Les marqueurs associés à une diminution de la réponse à la chimiothérapie d’induction étaient, comme attendu, la localisation droite et une tendance a été identifiée pour les tumeurs MAPK/mutées
Dans la population randomisée, une augmentation du risque de progression ou de décès à 6 mois de 35% (HR :1,65) a été identifiée chez les patients ayant une tumeur MAPK/mutée. Ce critère était le seul marqueur associé à la réponse à cette stratégie de maintenance en analyse multivariée incluant le PS et la localisation tumorale.

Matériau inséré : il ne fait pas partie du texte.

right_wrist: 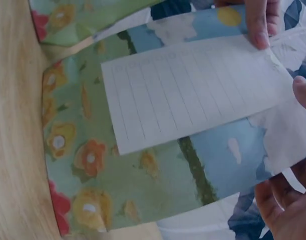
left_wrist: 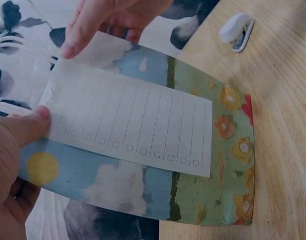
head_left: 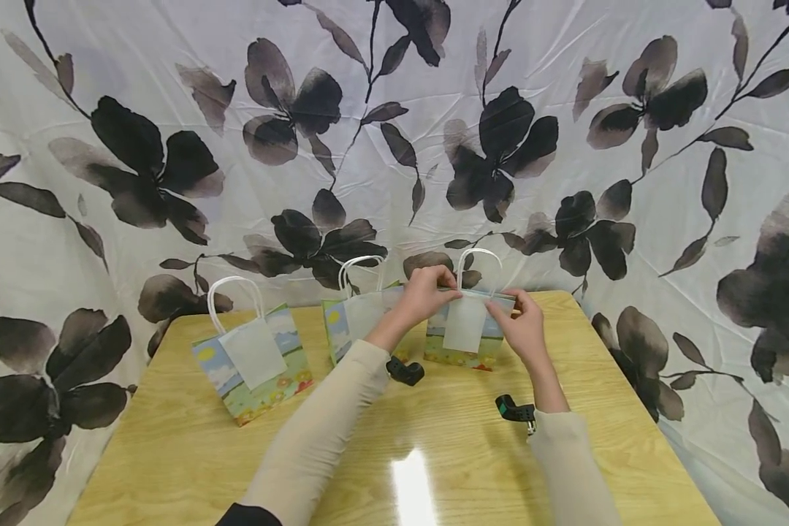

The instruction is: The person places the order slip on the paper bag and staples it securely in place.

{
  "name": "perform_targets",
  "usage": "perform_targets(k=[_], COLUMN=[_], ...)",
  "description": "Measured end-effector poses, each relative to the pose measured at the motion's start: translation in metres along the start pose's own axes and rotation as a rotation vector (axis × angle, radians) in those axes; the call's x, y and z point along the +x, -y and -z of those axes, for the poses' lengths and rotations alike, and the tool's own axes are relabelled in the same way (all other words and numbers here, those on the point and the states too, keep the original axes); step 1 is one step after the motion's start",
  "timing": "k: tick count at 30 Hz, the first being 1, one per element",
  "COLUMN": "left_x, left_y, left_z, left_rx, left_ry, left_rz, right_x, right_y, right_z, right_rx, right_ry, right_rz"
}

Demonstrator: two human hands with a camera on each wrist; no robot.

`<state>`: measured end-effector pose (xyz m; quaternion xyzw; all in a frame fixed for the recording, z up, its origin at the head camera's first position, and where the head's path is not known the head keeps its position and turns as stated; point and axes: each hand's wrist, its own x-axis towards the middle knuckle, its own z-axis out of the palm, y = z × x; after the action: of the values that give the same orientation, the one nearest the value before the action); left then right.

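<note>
At the right of the group stands a paper gift bag (head_left: 493, 351) with sky, clouds and flowers and white handles. A white checklist sheet (left_wrist: 137, 122), ruled with small boxes, lies flat against its front, its top at the bag's rim. My left hand (head_left: 427, 292) pinches the rim at the sheet's left top corner, thumb in front. My right hand (head_left: 526, 329) pinches the rim by the other top corner, its thumb at the paper's edge and fingers (right_wrist: 283, 197) behind the bag.
Two similar bags with white sheets stand to the left: the far left bag (head_left: 289, 365) and the middle bag (head_left: 335, 329), partly behind my left arm. A white stapler (left_wrist: 236, 31) lies on the wooden table (head_left: 434, 424). Floral fabric (head_left: 394, 168) hangs behind.
</note>
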<state>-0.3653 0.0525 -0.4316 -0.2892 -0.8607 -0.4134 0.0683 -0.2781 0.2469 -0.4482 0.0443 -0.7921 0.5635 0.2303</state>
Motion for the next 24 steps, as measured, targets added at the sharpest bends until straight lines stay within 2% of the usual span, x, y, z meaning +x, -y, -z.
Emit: perform_targets(k=[5, 9, 12, 14, 20, 24], left_x=[0.001, 0.002, 0.002, 0.002, 0.000, -0.002], left_y=[0.002, 0.002, 0.001, 0.002, 0.003, 0.003], left_z=[0.002, 0.004, 0.005, 0.005, 0.003, 0.001], left_rx=[-0.041, -0.035, 0.020, 0.053, 0.079, 0.074], left_ry=[0.001, 0.051, 0.092, 0.102, 0.087, 0.078], left_rz=[-0.017, -0.019, -0.032, -0.046, -0.044, -0.049], right_x=[0.002, 0.009, 0.014, 0.015, 0.012, -0.001], right_y=[0.006, -0.014, -0.031, -0.035, -0.039, -0.041], right_z=[-0.008, -0.011, -0.013, -0.014, -0.013, 0.001], right_rx=[-0.014, -0.006, 0.002, 0.000, -0.027, -0.051], right_ry=[-0.080, -0.113, -0.117, -0.122, -0.102, -0.053], right_rz=[-0.004, -0.010, -0.014, -0.010, -0.016, -0.057])
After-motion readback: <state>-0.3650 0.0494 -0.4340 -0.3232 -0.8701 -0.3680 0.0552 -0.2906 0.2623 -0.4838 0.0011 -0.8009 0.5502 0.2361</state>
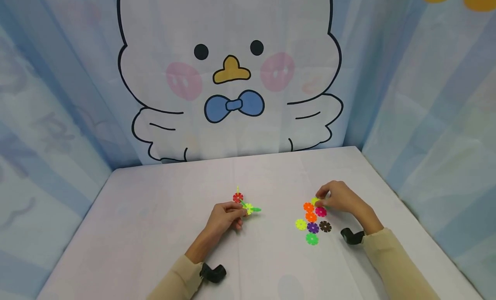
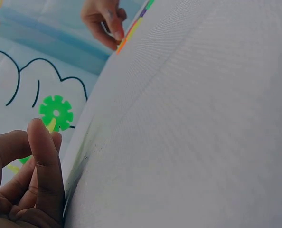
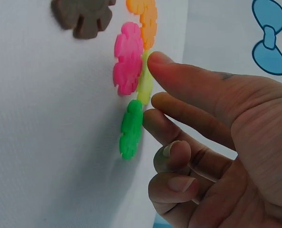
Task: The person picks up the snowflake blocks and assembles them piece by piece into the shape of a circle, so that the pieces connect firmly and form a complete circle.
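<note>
My left hand [image 1: 225, 218] pinches a cluster of joined notched plastic discs between thumb and fingertips. A red disc [image 1: 238, 197], a yellow disc [image 1: 249, 208] and green ones show in it; one green disc [image 2: 56, 113] stands out beyond the fingers in the left wrist view. To the right, my right hand [image 1: 341, 199] reaches over the far end of a group of loose discs. Its thumb tip is right at a yellow disc [image 3: 145, 80], and its other fingertips are beside a green disc [image 3: 131, 130], with thumb and fingers apart. The head view hides that green disc.
Near the right hand lie a pink disc [image 1: 320, 211], orange discs [image 1: 311, 217], a purple disc [image 1: 313, 227], a brown disc [image 1: 325, 226], another yellow disc [image 1: 301, 224] and a nearer green disc [image 1: 312, 239]. The white table [image 1: 155, 231] meets printed curtains [image 1: 232, 136] behind.
</note>
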Demonstrator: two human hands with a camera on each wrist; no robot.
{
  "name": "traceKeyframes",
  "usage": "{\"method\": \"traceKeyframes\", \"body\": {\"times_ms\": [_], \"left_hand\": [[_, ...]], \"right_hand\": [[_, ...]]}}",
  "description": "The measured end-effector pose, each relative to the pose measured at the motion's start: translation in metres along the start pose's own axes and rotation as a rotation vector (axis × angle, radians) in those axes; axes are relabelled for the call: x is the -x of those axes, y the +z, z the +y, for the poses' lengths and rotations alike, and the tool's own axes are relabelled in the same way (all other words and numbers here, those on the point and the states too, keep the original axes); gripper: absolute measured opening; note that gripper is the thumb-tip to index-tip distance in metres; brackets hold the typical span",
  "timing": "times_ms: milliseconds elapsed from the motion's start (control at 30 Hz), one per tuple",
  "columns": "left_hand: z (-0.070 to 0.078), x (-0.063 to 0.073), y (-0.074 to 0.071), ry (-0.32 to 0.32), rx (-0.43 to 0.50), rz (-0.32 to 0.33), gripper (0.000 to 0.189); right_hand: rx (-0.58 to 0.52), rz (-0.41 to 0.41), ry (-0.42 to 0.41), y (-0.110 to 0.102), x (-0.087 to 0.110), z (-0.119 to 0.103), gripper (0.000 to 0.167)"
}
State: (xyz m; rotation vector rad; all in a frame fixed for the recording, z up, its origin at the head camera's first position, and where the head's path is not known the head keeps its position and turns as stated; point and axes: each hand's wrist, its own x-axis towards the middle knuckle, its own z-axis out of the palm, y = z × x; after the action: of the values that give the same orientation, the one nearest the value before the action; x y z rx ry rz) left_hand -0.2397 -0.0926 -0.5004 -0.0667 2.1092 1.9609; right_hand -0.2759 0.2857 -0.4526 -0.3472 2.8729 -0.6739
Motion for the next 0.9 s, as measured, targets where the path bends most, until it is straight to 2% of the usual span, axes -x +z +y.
{"method": "traceKeyframes", "body": {"times_ms": [533,900], "left_hand": [[0.0,0.0,-0.001,0.006,0.007,-0.004,0.023],[0.0,0.001,0.0,0.004,-0.004,0.009,0.022]], "right_hand": [[0.01,-0.025,0.118,0.003,-0.006,-0.011,0.027],[0.023,-0.021,0.136,0.004,-0.006,-0.014,0.027]]}}
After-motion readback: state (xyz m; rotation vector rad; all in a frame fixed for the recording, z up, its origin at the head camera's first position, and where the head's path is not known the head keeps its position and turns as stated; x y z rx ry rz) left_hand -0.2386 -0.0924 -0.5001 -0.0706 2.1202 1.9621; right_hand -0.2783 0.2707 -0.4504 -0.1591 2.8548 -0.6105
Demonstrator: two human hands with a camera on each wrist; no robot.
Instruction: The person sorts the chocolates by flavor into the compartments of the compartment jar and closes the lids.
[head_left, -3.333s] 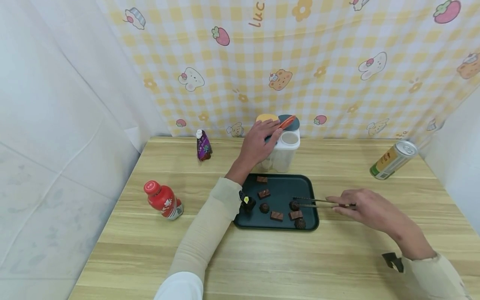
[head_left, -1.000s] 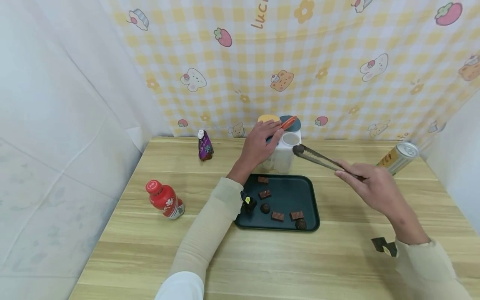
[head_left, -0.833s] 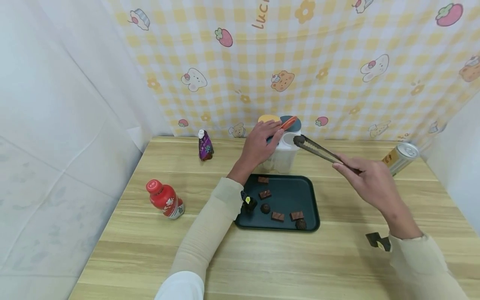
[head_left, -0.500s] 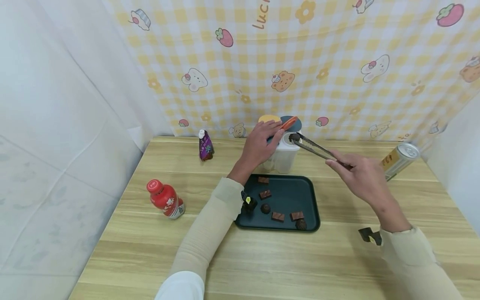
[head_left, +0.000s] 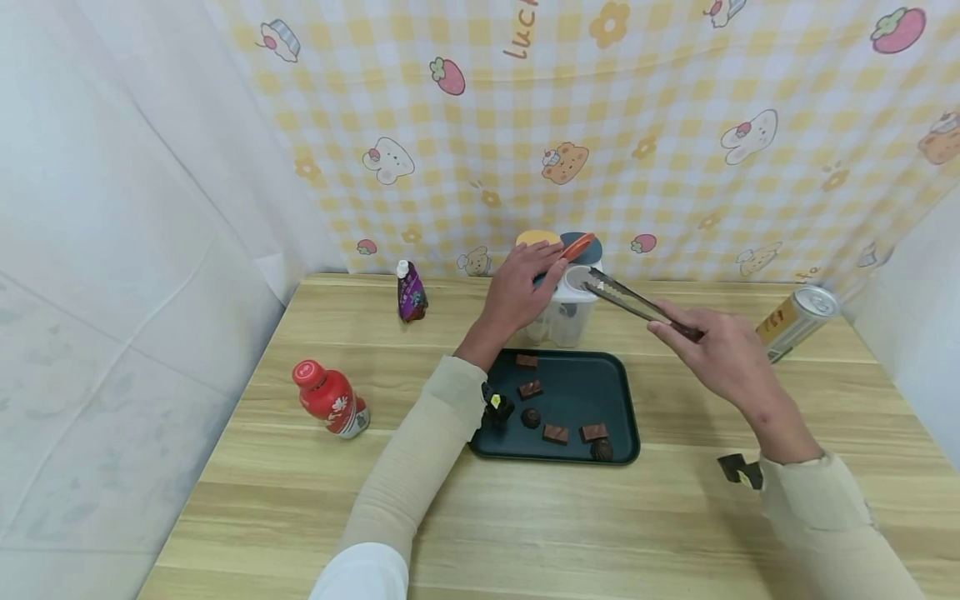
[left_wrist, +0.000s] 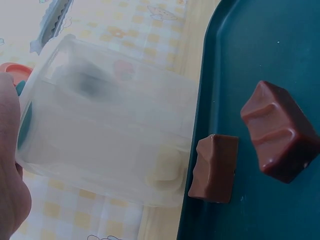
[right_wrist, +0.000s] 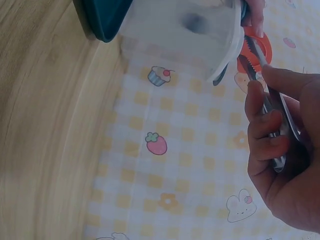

L’analyse de l’impact de l’activation de la voie des MAP kinases en fonction des bras de traitement (cetuximab en maintenance ou observation) montre que la survie sans progression à partir de la randomisation est augmentée dans le bras cetuximab pour les patients ayant une tumeur MAPK/sauvage avec plus de 50% des patients non progresseurs à 6 mois versus 15% dans le bras observation. Aucun bénéfice n’est rapporté pour les patients ayant une tumeur MAPK/mutée.
Conclusions et perspectives
Ces données indiquent que la présence d’une mutation dans un gène de la voie des MAP kinases est un facteur pronostique indépendant de survie sans progression à 6 mois chez les patients en maintenance après un traitement de 1ère ligne associant une chimiothérapie et un inhibiteur de l’EGFR (cetuximab), et suggèrent que les patients qui ne présentent pas d’activation de cette voie pourraient bénéficier d’une maintenance par cetuximab. Les données de survie globale n’étaient pas encore matures au moment de l’analyse et sont attendues prochainement.
Références
Communication orale mise en ligne le samedi 18 septembre à 17h30 (heure française) sur le site de l’ESMO
Abstract 387MO - Tumour mutation profiles and Circulating tumour cells in Metastatic Colorectal Cancer patients treated with FOLFIRI + cetuximab: A Prospective Ancillary Study of the UNICANCER PRODIGE-28 trial. Hélène Blons (Paris, France) et al.